Ok, for Father's Dad, my fiance bought me a NEW Bersa Thunder 9 Ultra Compact Pro, was dying to shoot it, only to be LET DOWN!.. It will not shoot on target! I have read all over nothing but GOOD REVIEWS on this gun, hense the reason why i ended up gettin this one! I took it apart and noticed there is a slight blemish inside of the barrel toward the end. Took it back to where we bought it, (At a Pawn Shop). The guy told us that with this gun it requires a heavier grain bullet. We test fired with him, with 115 FMJ's, and it was still shooting really high, and to the right. This is when he suggested to buy heavier grain bullets. I have read tons of other forums and did my research with this gun and NOT ONE OTHER PERSON has claimed to have this problem. I was told that i can send it back to Bersa, and that they would send a shipping gun tag, to where i dont have to pay for shipping, and would fix it? That it could take 6-8 weeks to get it back. I just feel that i bought an amazing firearm that was TOLD TO BE New, but possibly is not! and something it wrong with it. We paid just under 450, and i dont think that i should be responsible to pay any extra! But tahts besides the point... So .. has anyone else had this issue.. or any other issue, that would possibly urge me to just demand my money back?

-Shawn


----------



## SMann

I would try and get my money back due to the blemished barrel and then go to a real gun shop. I have seen prices lower than what you paid offered from places a little more reputable than a pawn shop. Also a new gun purchased from a trusted gun shop will actually be new. Good luck and let us know how it turns out.


----------



## shawn2011gantt

Thanks for the reply. I have heard a lot of good things about this gun. I really want to keep it. But for the salfety of my family, we live around some true -blue CRACKHEADS, and i dont feel comfortable with not having a hand gun at all. But as it is, im without one anyways.. cause i cant hit a broad side of a barn with this one. When we took it back to where we got it, the guy acted like he didnt wanna give our money back. His only suggestion was that I send it back, and/or buy heavier grain bullets. But i have bought heavier grain, and still.. high and right!


----------



## Steve M1911A1

...Or keep it, if it was sold to you at a reasonable price, and _merely adjust the sights_.

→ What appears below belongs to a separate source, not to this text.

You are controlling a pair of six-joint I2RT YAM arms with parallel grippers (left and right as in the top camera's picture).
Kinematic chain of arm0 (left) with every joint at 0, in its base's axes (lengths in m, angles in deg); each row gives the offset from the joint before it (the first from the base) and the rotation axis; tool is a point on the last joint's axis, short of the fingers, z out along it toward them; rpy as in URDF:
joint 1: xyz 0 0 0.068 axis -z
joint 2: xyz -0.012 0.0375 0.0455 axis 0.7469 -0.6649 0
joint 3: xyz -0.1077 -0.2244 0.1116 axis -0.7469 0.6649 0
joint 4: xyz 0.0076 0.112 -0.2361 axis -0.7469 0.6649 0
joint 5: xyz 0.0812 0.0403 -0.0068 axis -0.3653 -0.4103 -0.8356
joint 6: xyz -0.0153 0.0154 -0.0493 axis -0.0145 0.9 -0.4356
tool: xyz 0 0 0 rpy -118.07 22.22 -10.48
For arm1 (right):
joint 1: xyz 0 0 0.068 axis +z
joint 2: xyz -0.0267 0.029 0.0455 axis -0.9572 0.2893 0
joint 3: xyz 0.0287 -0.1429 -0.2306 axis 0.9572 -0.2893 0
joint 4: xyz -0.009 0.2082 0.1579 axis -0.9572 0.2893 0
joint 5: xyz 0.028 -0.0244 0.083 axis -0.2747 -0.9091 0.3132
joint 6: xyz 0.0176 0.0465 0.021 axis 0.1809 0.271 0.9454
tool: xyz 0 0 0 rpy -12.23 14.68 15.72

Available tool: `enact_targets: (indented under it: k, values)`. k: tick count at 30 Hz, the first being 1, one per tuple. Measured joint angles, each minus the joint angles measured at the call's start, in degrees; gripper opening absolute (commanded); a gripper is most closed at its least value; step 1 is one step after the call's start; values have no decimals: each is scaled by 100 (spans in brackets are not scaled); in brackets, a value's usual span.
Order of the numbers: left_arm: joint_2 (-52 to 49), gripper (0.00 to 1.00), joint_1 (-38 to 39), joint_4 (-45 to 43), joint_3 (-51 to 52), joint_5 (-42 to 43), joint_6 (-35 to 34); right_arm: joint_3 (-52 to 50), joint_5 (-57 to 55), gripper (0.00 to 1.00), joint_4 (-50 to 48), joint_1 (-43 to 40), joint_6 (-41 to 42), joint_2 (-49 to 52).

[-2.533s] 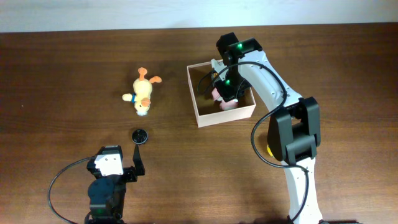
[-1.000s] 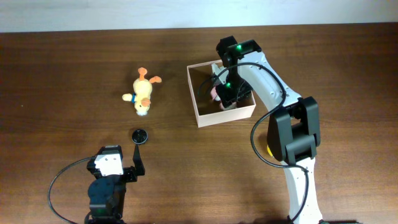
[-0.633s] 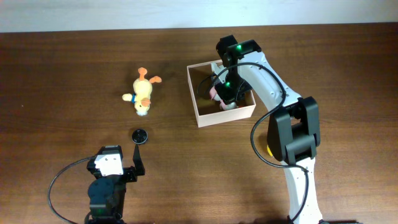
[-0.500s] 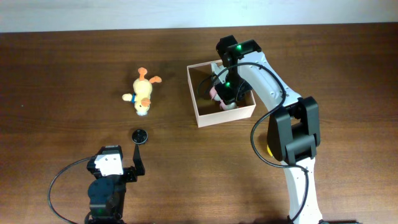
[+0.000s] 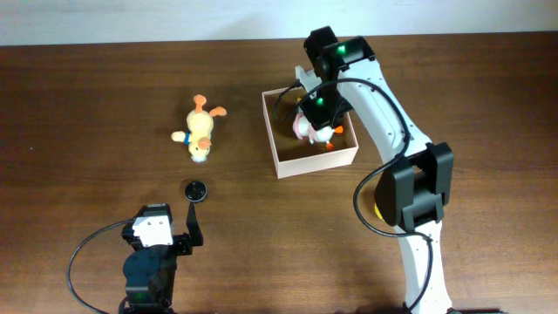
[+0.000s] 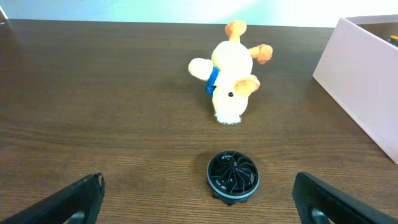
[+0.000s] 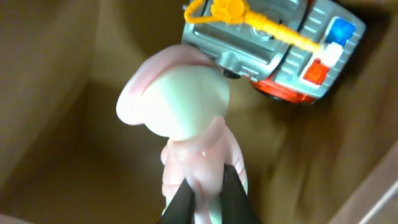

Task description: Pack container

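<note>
Right of the table's (image 5: 105, 87) middle I see the container (image 5: 314, 163), a grey-and-orange toy truck (image 7: 280, 50) lying inside it. My right gripper (image 7: 208, 196) reaches into the box, its claw clamped on a pink plush toy (image 7: 186, 106). My left gripper (image 6: 202, 205) hangs at the near left with its fingers spread wide, a black disc (image 6: 231, 177) just beyond it and a yellow plush duck (image 6: 230, 78) farther off.

Overhead looks straight down; left wrist, low at seven o'clock, faces the duck (image 6: 230, 74); right wrist, close, looks into the shared box (image 5: 318, 161).
</note>
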Motion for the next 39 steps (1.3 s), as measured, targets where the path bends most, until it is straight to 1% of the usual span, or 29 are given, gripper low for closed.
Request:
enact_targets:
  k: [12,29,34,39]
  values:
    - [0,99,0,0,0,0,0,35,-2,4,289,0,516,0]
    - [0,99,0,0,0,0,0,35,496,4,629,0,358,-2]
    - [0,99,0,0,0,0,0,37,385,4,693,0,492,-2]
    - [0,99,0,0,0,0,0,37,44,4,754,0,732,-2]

The "blemish" (whatever that is) on its barrel is not making it shoot high and to the right. Neither will a change in bullet weight bring its groups down very much.
But it might be the shooter's technique. Or it might be a too-short front sight. Or it might be a maladjusted rear sight, if it has adjustments.

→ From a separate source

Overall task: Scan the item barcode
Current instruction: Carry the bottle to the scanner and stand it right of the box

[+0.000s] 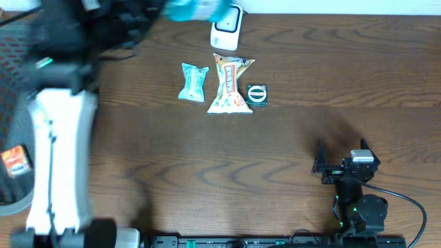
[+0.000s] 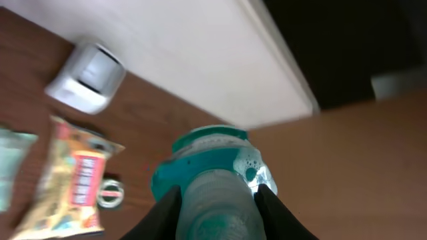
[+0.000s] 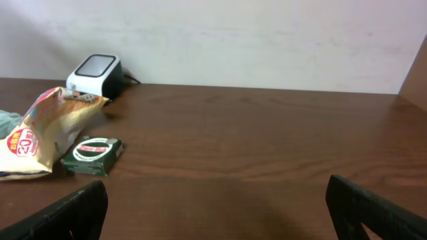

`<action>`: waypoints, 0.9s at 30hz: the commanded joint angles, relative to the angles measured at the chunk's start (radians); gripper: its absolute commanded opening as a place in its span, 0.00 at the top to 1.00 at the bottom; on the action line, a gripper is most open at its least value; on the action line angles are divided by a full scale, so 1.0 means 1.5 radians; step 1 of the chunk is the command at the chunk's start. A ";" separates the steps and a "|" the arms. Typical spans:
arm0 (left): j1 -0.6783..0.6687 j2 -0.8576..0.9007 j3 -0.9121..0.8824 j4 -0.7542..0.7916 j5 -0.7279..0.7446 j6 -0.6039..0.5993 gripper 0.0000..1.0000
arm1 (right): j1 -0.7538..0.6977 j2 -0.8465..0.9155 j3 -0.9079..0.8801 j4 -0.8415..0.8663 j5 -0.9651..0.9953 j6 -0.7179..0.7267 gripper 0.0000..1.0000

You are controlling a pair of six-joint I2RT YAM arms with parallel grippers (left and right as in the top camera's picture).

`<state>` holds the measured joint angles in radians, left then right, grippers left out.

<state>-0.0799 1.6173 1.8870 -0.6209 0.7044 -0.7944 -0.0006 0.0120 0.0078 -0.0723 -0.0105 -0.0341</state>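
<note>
Two fingers of the left gripper [image 2: 218,207] clamp a teal bottle [image 2: 212,157] at 12 o'clock on the table [image 1: 275,186], long axis 9-to-3, free end toward the scanner [image 2: 87,77]; right gripper [image 1: 342,147] gapes empty at 5 o'clock.

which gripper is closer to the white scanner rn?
Left. The left gripper, shut on a teal bottle, is up at the table's far edge close beside the scanner. The right gripper sits open at the near right corner, well away from it.
</note>
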 commanded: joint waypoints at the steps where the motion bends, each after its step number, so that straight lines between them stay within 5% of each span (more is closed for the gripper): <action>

Most of the time, the problem is not the gun.


----------



## shawn2011gantt

These sites are non-adjustable, and they are fixed. Cant move those. I have shot plenty of guns for over 10 years and have never had a problem as far as marksmanship. So its clearly the gun. or something along those lines? There were also several scuff marks, telling me, this cant possibly be a new gun. but thats not the case here. Just wondering if someone else has had the same problem? Or any others with this gun.


----------



## Steve M1911A1

The rear sight is adjustable, left to right. It slides in a dovetail cut, with the use of a brass punch and a mallet.
The front sight isn't adjustable, I think.

It's my guess that somebody has filed the front sight of your pistol down, making it shoot high.
The previous owner probably "milked" the gun's grip, and maybe "mashed" its trigger, so his bad technique made his shots go low and left.
To correct for that, he filed the front sight down to make the gun shoot higher, and he moved the rear sight to the right to make the gun shoot further to the right.

Any decent gunsmith can change the front sight and move the rear sight.


----------



## SMann

According to a quick google search the price was not reasonable. Especially since it was supposed to be new when it apparently was not. Spend more time and money trying to get an over priced used gun straightened out if you have to, but I would still try again to get your money back and then go somewhere else and spend less money for a guaranteed new gun and go from there. I would suggest being forceful and demanding the pawn shop guy take it back. If you're nice about it you will surely be stuck with what you have. Good luck.


----------



## shawn2011gantt

Steve M1911A1 said:


> The rear sight is adjustable, left to right. It slides in a dovetail cut, with the use of a brass punch and a mallet.
> The front sight isn't adjustable, I think.
> 
> It's my guess that somebody has filed the front sight of your pistol down, making it shoot high.
> The previous owner probably "milked" the gun's grip, and maybe "mashed" its trigger, so his bad technique made his shots go low and left.
> To correct for that, he filed the front sight down to make the gun shoot higher, and he moved the rear sight to the right to make the gun shoot further to the right.
> 
> Any decent gunsmith can change the front sight and move the rear sight.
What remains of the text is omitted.